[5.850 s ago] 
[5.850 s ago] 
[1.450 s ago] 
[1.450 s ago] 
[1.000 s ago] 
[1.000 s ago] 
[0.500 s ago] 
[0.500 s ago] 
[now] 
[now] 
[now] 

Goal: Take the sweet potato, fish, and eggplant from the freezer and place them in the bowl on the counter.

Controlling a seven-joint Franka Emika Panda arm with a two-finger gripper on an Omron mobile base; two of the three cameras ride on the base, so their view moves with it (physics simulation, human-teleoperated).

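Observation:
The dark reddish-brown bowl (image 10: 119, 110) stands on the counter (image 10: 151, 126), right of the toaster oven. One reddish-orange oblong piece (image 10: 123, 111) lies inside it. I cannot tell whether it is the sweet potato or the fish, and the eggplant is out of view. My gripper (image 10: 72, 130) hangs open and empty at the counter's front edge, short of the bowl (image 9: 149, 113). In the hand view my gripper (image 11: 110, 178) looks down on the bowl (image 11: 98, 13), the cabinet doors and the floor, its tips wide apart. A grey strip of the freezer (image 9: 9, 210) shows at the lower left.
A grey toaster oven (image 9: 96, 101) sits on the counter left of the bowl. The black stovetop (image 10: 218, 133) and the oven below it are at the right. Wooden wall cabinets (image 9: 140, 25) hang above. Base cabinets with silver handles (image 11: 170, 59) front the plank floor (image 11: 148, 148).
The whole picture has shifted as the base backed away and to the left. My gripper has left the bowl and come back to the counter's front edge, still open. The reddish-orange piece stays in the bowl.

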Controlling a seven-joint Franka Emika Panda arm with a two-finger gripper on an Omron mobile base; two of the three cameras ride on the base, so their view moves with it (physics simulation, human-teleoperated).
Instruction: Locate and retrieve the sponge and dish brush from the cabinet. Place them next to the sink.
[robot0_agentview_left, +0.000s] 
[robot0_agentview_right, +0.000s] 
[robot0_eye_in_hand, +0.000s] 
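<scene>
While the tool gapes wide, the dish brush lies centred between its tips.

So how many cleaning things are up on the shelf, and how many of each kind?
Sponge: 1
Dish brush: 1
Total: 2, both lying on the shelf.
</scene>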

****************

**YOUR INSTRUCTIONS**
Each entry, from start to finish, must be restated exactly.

**REPLY TO THE TASK**
[5.850 s ago] 
[5.850 s ago] 
[1.450 s ago] 
[1.450 s ago] 
[1.000 s ago] 
[1.000 s ago] 
[0.500 s ago] 
[0.500 s ago] 
[now] 
[now] 
[now] 

Goal: Take the sweet potato, fish, and eggplant from the freezer and place them in the bowl on the counter.

Controlling a seven-joint Franka Emika Panda arm with a two-finger gripper on an Omron mobile base; two of the three cameras ride on the base, so their view moves with it (physics simulation, human-teleoperated).

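Observation:
The dark reddish-brown bowl (image 10: 119, 110) stands on the counter (image 10: 151, 126), right of the toaster oven. One reddish-orange oblong piece (image 10: 123, 111) lies inside it. I cannot tell whether it is the sweet potato or the fish, and the eggplant is out of view. My gripper (image 10: 72, 130) hangs open and empty at the counter's front edge, short of the bowl (image 9: 149, 113). In the hand view my gripper (image 11: 110, 178) looks down on the bowl (image 11: 98, 13), the cabinet doors and the floor, its tips wide apart. A grey strip of the freezer (image 9: 9, 210) shows at the lower left.
A grey toaster oven (image 9: 96, 101) sits on the counter left of the bowl. The black stovetop (image 10: 218, 133) and the oven below it are at the right. Wooden wall cabinets (image 9: 140, 25) hang above. Base cabinets with silver handles (image 11: 170, 59) front the plank floor (image 11: 148, 148).
The whole picture has shifted as the base backed away and to the left. My gripper has left the bowl and come back to the counter's front edge, still open. The reddish-orange piece stays in the bowl.
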
Controlling a seven-joint Franka Emika Panda arm with a two-finger gripper on an Omron mobile base; two of the three cameras ride on the base, so their view moves with it (physics simulation, human-teleoperated).
Instruction: Locate and retrieve the sponge and dish brush from the cabinet. Place them next to the sink.
[robot0_agentview_left, +0.000s] 
[robot0_agentview_right, +0.000s] 
[robot0_eye_in_hand, +0.000s] 
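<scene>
While the tool gapes wide, the dish brush lies centred between its tips.

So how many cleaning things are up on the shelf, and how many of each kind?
Sponge: 1
Dish brush: 1
Total: 2, both lying on the shelf.
</scene>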

This answer is now finished.